| Exercise requirements |
Copy down the listing below exactly. Do not include pictures.

##### Raw data

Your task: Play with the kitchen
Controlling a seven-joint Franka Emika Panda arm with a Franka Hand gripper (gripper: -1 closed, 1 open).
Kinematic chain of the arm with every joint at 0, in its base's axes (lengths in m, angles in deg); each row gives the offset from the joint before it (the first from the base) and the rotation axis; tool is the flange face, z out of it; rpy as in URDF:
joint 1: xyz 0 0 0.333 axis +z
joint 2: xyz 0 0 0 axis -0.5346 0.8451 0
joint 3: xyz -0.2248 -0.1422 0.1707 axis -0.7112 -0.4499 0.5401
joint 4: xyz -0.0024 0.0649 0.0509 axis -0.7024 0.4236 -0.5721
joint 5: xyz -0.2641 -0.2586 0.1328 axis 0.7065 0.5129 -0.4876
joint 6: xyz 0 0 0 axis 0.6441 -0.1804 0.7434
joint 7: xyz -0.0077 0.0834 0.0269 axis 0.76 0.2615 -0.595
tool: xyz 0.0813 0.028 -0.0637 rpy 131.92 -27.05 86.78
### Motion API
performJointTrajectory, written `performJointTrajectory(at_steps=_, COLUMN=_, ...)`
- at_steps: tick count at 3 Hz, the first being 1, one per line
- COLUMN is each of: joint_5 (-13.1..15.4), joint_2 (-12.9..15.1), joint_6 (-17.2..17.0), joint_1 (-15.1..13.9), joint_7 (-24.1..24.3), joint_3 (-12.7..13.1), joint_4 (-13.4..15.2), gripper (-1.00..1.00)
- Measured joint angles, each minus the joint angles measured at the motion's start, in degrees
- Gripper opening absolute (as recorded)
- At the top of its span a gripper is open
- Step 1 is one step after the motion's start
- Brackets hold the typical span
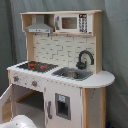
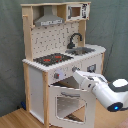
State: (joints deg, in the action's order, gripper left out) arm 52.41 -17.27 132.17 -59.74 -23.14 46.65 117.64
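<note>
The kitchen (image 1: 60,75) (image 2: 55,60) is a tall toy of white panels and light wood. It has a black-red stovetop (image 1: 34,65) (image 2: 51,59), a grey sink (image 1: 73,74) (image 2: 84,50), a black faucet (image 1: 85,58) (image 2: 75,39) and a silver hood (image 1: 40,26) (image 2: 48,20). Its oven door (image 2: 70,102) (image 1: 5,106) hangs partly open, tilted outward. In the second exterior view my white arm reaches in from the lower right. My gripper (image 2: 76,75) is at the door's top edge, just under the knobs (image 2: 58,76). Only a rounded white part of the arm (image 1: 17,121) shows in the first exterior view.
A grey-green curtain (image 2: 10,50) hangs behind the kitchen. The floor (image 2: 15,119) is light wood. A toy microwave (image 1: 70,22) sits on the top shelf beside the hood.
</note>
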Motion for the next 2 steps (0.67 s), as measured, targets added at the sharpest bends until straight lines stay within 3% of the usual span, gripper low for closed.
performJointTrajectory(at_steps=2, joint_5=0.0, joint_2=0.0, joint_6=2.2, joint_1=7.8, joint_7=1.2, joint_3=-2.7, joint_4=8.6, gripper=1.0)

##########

| Exercise result |
Your task: Play with the kitchen
Controlling a seven-joint Franka Emika Panda arm with a Franka Hand gripper (gripper: -1 closed, 1 open).
Kinematic chain of the arm with every joint at 0, in its base's axes (lengths in m, angles in deg); each row gives the offset from the joint before it (the first from the base) and the rotation axis; tool is the flange face, z out of it; rpy as in URDF:
joint 1: xyz 0 0 0.333 axis +z
joint 2: xyz 0 0 0 axis -0.5346 0.8451 0
joint 3: xyz -0.2248 -0.1422 0.1707 axis -0.7112 -0.4499 0.5401
joint 4: xyz -0.0024 0.0649 0.0509 axis -0.7024 0.4236 -0.5721
joint 5: xyz -0.2641 -0.2586 0.1328 axis 0.7065 0.5129 -0.4876
joint 6: xyz 0 0 0 axis 0.6441 -0.1804 0.7434
joint 7: xyz -0.0077 0.0834 0.0269 axis 0.76 0.2615 -0.595
tool: xyz 0.0813 0.028 -0.0637 rpy 131.92 -27.05 86.78
### Motion API
performJointTrajectory, written `performJointTrajectory(at_steps=_, COLUMN=_, ...)`
- at_steps: tick count at 3 Hz, the first being 1, one per line
- COLUMN is each of: joint_5 (-13.1..15.4), joint_2 (-12.9..15.1), joint_6 (-17.2..17.0), joint_1 (-15.1..13.9), joint_7 (-24.1..24.3), joint_3 (-12.7..13.1), joint_4 (-13.4..15.2), gripper (-1.00..1.00)
- Measured joint angles, each minus the joint angles measured at the motion's start, in degrees
- Gripper opening absolute (as recorded)
- At the top of its span a gripper is open
- Step 1 is one step after the motion's start
- Brackets hold the typical span
State: (joints deg, in the action's order, gripper left out) arm 52.41 -17.27 132.17 -59.74 -23.14 46.65 117.64
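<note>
The kitchen (image 1: 60,75) (image 2: 55,60) is a tall toy of white panels and light wood. It has a black-red stovetop (image 1: 34,65) (image 2: 51,59), a grey sink (image 1: 73,74) (image 2: 84,50), a black faucet (image 1: 85,58) (image 2: 75,39) and a silver hood (image 1: 40,26) (image 2: 48,20). Its oven door (image 2: 70,102) (image 1: 5,106) hangs partly open, tilted outward. In the second exterior view my white arm reaches in from the lower right. My gripper (image 2: 76,75) is at the door's top edge, just under the knobs (image 2: 58,76). Only a rounded white part of the arm (image 1: 17,121) shows in the first exterior view.
A grey-green curtain (image 2: 10,50) hangs behind the kitchen. The floor (image 2: 15,119) is light wood. A toy microwave (image 1: 70,22) sits on the top shelf beside the hood.
</note>
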Motion for the next 2 steps (0.67 s), as measured, targets added at the sharpest bends until straight lines stay within 3% of the usual span, gripper low for closed.
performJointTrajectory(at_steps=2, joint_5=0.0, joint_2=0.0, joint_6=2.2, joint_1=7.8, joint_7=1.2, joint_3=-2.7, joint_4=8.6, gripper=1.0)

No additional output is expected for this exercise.